The race of course was the Lavant Cup presented by Sky Cinema, dedicated to Ferrari GTs from 1960-1966; a 16-car celebration of the 60th anniversary of Graham Hill’s famous 1963 Goodwood TT win at the wheel of – appropriately – a 250 GTO. 

In terms of raw value, it’s by far the most expensive grid of cars we’ve featured this weekend. Not a single one would cross an auction block for any less than £2million. Many would easily clear £30million. So while it wasn’t the quickest race of the weekend – or even of Saturday – all eyes were on track for the spectacle of the sights and sounds of 16 Colombo V12s singing in concert.

The battle for the lead was immediately hard-fought, between Rob Hall in a 1964 250 LM and Emanuele Pirro in a 1961 250 SWB/C. Just behind, lunging up from sixth on the grid, Karun Chandhok in the silver 250 GTO, while the famous Breadvan began its climb up the order that would continue throughout the race. 

Hall had his own drama, spinning the LM and bumping the wall, giving Pirro the lead temporarily. Ordinarily, that would have been the story of the race but of course, it wasn’t. 


“I was pinching myself. The 250 GTO is one of my absolute dream cars”

In the closing half of his tenth lap, emerging from Lavant onto the straight, Karun Chandhok opened up the throttle of his Ferrari 250 GTO. You know the rest.

“The 250 GTO is one of my absolute dream cars”, Chandhok told us on a call the following morning.

“I was pinching myself. The owner was lovely and so happy for me to go out and enjoy it. The race was fun but I wasn’t really going to be catching the front runners.

“So part-way around, I was just thinking to myself, ‘how cool is this? I’m in a GTO at Goodwood!’. Then coming out of Lavant onto the straight – I was in second and cruising – I heard a bang and the back wheels locked up. As I turned I saw flames, so I got right off the track safely, to minimise oil going down and get out of the way.”

It was a frightening experience for Karun – his dream car that also happens to be an example of the most valuable Ferrari model on Earth. But he was nothing but complimentary of Goodwood’s team and grateful for the owner’s concern.

“Obviously I was shaken but the Marshals, the owner, were all great,” he continued. “The owner’s absolute first priority was that I was okay. He was extremely understanding.

“The owners deserve so much credit. They send these cars that were designed 60 years ago out racing, that are worth so much, understanding that things can go wrong and that these things happen. He told me, he wants to get the car fixed and get it back on track at Goodwood soon.”

It’s nothing unusual. No one bats an eyelid when a Formula One engine blows up. The onboard fire extinguisher did its job. Karun is fine, which was our first concern.

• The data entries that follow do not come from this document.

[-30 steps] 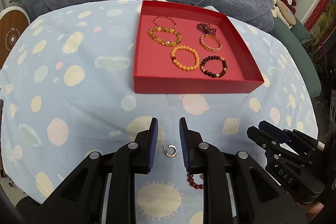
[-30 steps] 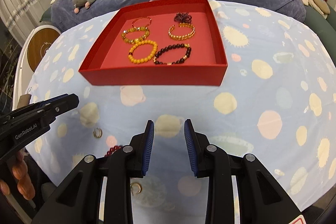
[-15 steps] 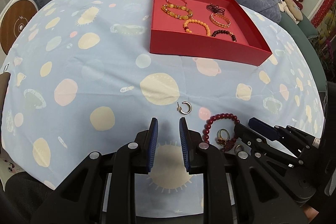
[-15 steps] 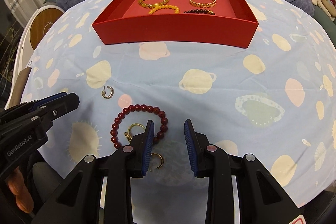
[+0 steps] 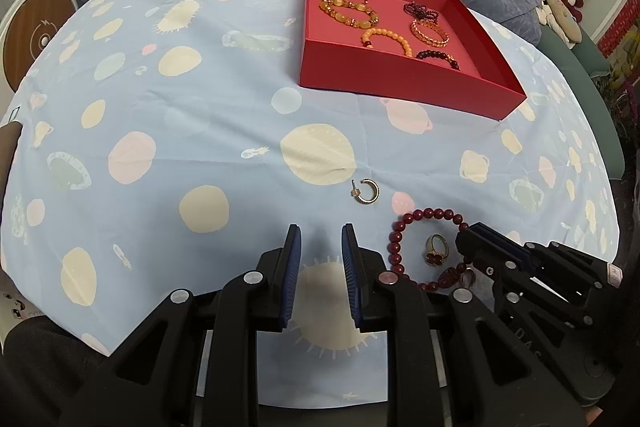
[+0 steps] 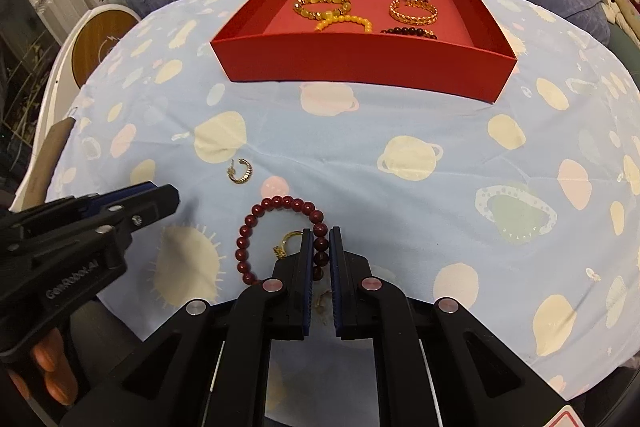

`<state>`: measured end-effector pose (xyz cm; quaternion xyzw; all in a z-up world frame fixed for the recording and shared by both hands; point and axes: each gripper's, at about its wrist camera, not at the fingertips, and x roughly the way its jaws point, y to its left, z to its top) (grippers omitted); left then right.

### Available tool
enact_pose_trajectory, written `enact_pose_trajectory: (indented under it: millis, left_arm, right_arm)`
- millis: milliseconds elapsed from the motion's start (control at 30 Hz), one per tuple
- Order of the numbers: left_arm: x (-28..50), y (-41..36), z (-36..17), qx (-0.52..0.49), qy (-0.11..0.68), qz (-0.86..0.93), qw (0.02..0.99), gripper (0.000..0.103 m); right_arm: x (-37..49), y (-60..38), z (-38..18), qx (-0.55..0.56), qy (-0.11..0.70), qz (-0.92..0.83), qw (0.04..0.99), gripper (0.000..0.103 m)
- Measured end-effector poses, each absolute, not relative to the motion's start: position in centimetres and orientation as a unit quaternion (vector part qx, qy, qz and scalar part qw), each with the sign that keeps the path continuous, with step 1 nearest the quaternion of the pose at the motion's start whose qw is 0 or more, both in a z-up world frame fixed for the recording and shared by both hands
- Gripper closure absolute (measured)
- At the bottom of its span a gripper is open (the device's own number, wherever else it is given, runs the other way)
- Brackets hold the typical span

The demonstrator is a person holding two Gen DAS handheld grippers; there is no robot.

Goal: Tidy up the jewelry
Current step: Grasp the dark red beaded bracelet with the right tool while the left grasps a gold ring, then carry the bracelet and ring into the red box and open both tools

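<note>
Two grippers over the spotted cloth; right gripper (image 6: pixel 320 241) jaws have just been closing and now pinch the dark red bead bracelet (image 6: pixel 280 205), which a second ago lay untouched. Left gripper (image 5: pixel 320 241) narrow, holding nothing, short of the gold hoop earring (image 5: pixel 366 191). Red tray (image 6: pixel 360 63) well apart with six bracelets; a lift and carry there looks next
</note>
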<state>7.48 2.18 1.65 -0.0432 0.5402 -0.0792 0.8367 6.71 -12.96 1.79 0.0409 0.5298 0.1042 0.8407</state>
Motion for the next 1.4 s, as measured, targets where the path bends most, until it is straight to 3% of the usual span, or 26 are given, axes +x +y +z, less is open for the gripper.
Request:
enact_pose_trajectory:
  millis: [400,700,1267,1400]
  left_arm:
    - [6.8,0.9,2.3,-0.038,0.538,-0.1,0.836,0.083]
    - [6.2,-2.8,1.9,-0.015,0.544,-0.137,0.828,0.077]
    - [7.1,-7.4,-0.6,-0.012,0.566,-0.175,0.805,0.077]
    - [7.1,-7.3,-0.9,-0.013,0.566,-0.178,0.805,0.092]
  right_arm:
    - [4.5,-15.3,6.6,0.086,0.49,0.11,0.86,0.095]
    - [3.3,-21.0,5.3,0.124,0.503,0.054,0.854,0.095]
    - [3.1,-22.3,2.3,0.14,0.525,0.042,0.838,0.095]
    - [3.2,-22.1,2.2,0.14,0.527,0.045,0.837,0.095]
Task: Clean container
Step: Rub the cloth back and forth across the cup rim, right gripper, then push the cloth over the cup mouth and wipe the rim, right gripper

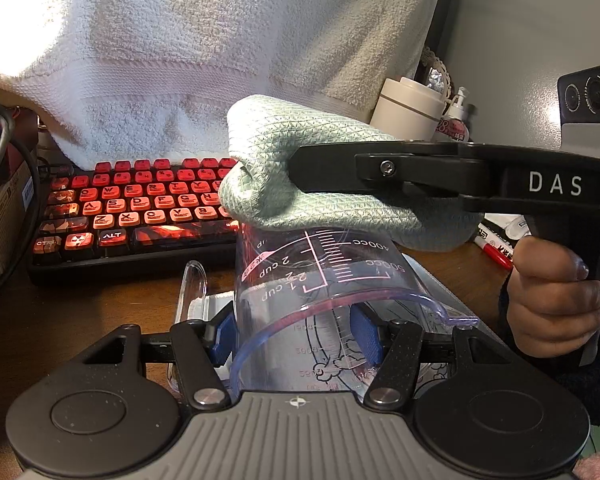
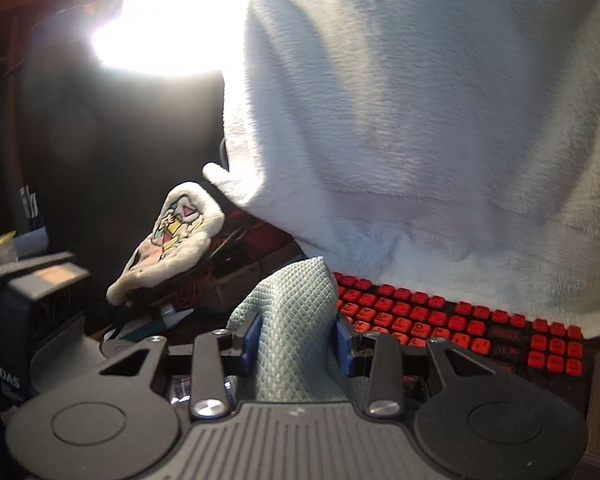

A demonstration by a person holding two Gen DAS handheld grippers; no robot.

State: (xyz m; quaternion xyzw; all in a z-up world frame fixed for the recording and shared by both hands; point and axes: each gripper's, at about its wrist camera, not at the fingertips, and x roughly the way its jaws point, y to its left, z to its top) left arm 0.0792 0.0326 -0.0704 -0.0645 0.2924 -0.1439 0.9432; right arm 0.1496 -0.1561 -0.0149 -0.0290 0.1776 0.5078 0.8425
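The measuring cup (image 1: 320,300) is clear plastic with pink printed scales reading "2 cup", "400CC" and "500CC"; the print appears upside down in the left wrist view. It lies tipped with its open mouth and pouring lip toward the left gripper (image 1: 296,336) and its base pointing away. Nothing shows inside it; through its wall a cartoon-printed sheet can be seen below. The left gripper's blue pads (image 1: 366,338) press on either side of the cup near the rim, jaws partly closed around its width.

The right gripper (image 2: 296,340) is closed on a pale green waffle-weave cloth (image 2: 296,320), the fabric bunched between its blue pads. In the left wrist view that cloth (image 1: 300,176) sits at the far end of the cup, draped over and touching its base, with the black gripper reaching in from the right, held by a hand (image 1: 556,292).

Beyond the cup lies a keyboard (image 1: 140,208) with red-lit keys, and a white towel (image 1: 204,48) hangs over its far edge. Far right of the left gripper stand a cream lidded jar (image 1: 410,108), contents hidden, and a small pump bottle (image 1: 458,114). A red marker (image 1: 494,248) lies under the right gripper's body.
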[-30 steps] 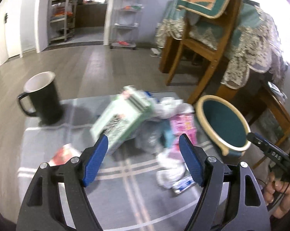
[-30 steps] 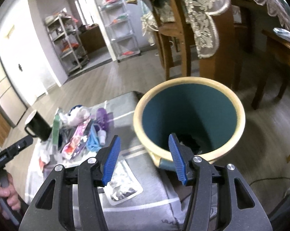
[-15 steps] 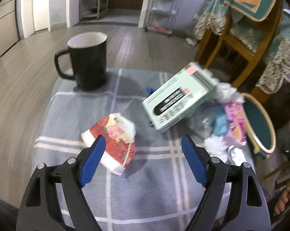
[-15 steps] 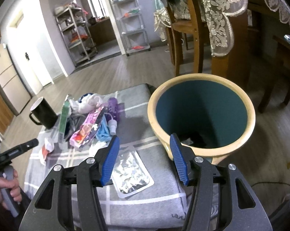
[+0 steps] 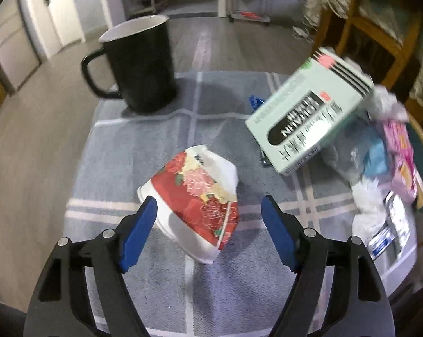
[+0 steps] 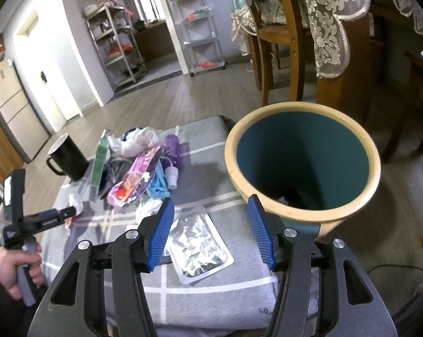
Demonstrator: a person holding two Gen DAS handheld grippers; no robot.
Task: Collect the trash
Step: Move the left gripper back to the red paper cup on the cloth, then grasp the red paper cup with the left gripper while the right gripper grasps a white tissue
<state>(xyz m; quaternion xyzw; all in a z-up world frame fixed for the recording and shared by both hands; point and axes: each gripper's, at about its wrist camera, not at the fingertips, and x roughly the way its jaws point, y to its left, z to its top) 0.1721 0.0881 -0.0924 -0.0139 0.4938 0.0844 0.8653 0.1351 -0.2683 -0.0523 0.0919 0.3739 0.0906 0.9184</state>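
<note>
A crushed paper cup (image 5: 194,196) with a red flower print lies on the grey checked cloth (image 5: 144,146). My left gripper (image 5: 208,233) is open, its blue pads on either side of the cup's near end. A pale green box (image 5: 309,118) leans on a pile of wrappers (image 5: 385,154) to the right. My right gripper (image 6: 210,236) is open and empty above a silver foil pouch (image 6: 199,247). The teal bin (image 6: 301,165) with a cream rim stands just right of it, with some trash at its bottom.
A black mug (image 5: 141,64) stands at the cloth's far left; it also shows in the right wrist view (image 6: 66,158). Pink wrapper (image 6: 135,179), purple bottle (image 6: 172,146) and tissues lie mid-table. Wooden chairs (image 6: 279,36) and a lace-covered table stand behind the bin.
My left gripper has swung left from the green box and come down close around the crushed paper cup. My right gripper has pulled back a little from the bin, over the foil pouch.
</note>
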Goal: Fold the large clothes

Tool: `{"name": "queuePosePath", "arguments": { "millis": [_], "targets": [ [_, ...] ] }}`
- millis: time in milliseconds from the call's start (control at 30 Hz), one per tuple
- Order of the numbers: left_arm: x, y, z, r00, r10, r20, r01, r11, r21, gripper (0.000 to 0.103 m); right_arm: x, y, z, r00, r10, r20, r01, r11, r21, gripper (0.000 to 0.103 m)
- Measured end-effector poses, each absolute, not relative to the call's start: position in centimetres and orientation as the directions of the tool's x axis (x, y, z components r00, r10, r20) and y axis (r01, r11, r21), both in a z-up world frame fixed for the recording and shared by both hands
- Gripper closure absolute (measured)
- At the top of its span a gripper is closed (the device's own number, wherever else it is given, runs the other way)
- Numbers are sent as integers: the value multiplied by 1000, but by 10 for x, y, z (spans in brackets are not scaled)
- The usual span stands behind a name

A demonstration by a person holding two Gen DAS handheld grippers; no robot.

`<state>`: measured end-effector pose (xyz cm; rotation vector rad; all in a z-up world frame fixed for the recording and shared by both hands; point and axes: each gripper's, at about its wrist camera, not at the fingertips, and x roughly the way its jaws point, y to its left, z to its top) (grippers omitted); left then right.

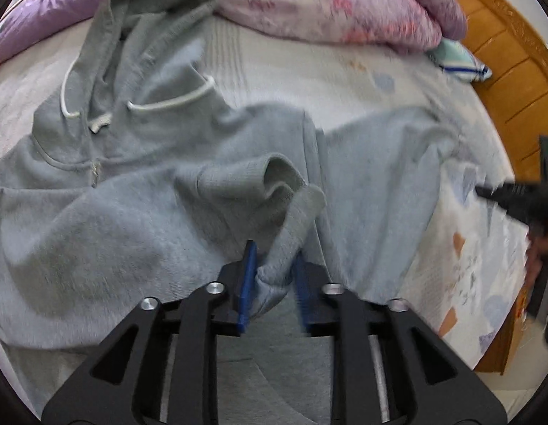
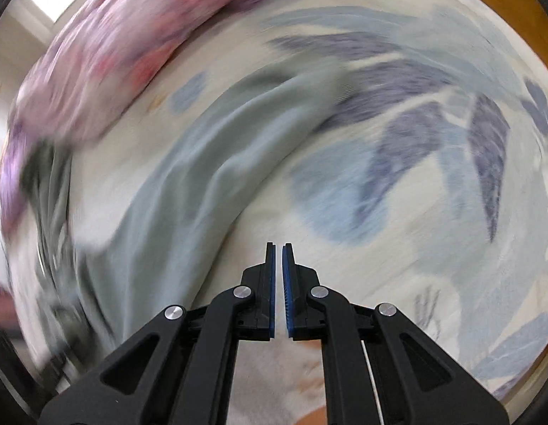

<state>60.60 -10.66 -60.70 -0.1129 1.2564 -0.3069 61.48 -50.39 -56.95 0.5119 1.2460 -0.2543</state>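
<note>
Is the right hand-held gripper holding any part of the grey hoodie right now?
No, the right hand-held gripper has its blue pads nearly together with nothing between them, above the floral bedsheet.

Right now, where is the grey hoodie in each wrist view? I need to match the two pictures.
Left wrist: the grey hoodie fills the left and centre, hood at top, one cuff pinched in the left gripper.
Right wrist: blurred; a grey fabric band, probably a sleeve, runs left of centre, left of the empty, nearly closed right gripper.
Shared landmark: the pink floral quilt.
</note>
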Motion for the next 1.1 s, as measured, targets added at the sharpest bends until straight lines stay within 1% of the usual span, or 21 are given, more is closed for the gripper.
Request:
{"name": "queuePosePath", "arguments": {
  "millis": [33,67,133,200,233,267,300,333,367,400,467,500,533,633,700,733,800,867,967,1100],
  "targets": [
    [605,-111,-609,263,-286,-921,161,955,-251,51,617,-518,-571,326,96,-941,489,835,255,96],
    [603,-113,-609,264,-297,-918,158,952,-263,49,621,-532,-572,351,116,-929,519,802,296,95],
    [605,-117,-606,255,-305,-918,147,950,-275,39,629,-553,-577,381,151,-912,569,739,360,89],
    [605,-114,-597,249,-345,-905,129,938,-322,39,640,-568,-583,415,181,-892,603,679,418,88],
    [605,-112,-590,260,-376,-889,116,927,-357,34,647,-574,-585,427,184,-886,613,661,433,86],
    [605,-111,-582,276,-397,-875,106,918,-383,32,653,-580,-587,439,184,-879,623,643,446,85],
    [605,-110,-575,291,-401,-869,101,916,-389,31,663,-582,-586,450,190,-872,630,625,461,80],
    [604,-108,-569,312,-403,-861,94,914,-394,30,669,-588,-590,460,206,-864,643,594,484,70],
    [604,-104,-564,336,-385,-860,83,921,-380,29,675,-593,-597,455,219,-863,669,555,493,66],
    [604,-103,-563,353,-355,-866,68,932,-355,25,679,-600,-603,451,223,-864,686,533,495,66],
    [608,-92,-571,361,-229,-904,-14,968,-251,25,690,-604,-613,443,240,-864,699,511,500,65],
    [611,-87,-578,346,-197,-917,-48,973,-227,25,694,-607,-619,427,234,-874,709,513,483,63],
    [614,-80,-590,306,-158,-939,-89,977,-194,25,696,-607,-623,411,233,-881,719,511,471,58],
    [619,-72,-626,204,-159,-966,-133,973,-188,25,703,-610,-636,427,257,-867,734,462,498,57],
    [621,-78,-644,144,-142,-979,-105,982,-158,26,708,-612,-641,437,265,-859,736,443,511,57],
    [621,-85,-651,135,-121,-984,-72,989,-131,25,708,-613,-643,454,276,-847,730,430,532,71],
    [622,-94,-656,133,-83,-988,-31,996,-88,23,711,-613,-643,489,313,-814,699,417,580,91],
    [625,-97,-657,119,-75,-990,-33,996,-79,23,711,-609,-632,505,298,-810,675,449,586,92],
    [628,-95,-656,99,-90,-991,-37,995,-95,23,695,-604,-593,528,208,-823,632,552,545,93],
    [630,-86,-647,88,-166,-982,-50,984,-171,22,666,-593,-535,562,68,-825,588,668,456,93]
  ]
}}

“We race knowing they break”

A representative of the owner clarified to us what is known so far about what happened, that all safety systems worked as they should and that Karun's wellbeing was absolutely of the utmost priority:

"The internet will love it," he said to us. "It's to be expected. I can see it now – 'at least it's raced', 'that'll be expensive', 'too dangerous', 'that nearly blew up and destroyed Goodwood'.

"It didn't. It has a hole in the engine and the onboard fire extinguisher did its job. Karun is fine, which was our first concern, let's be clear. We race knowing they break.

“In basic terms, it was engine failure, as does happen in racing, as these engines are ‘highly strung’. We don’t know the actual cause internally until it’s taken back and checked, but there was some internal failure, which caused a hole in the side of the sump, that let the oil out towards the exhaust which was the spectacular ‘explosion’ you saw. 

“The engine locking and dropping oil is what span Karun, who was uber skilled getting it off the track, as we saw, minimising the effect on the other competitors.

“It’s nothing unusual. No one bats an eyelid when a Formula 1 engine blows up. These cars are 50-year-old technology and occasionally one will blow up no matter how well-prepared."

The long and the short of it is, mechanical missteps like these are relatively commonplace, not just in historic motorsport, but motorsport in general. They’re par for the course – an occupational hazard for complex – and in this case aged – pieces of engineering being used hard.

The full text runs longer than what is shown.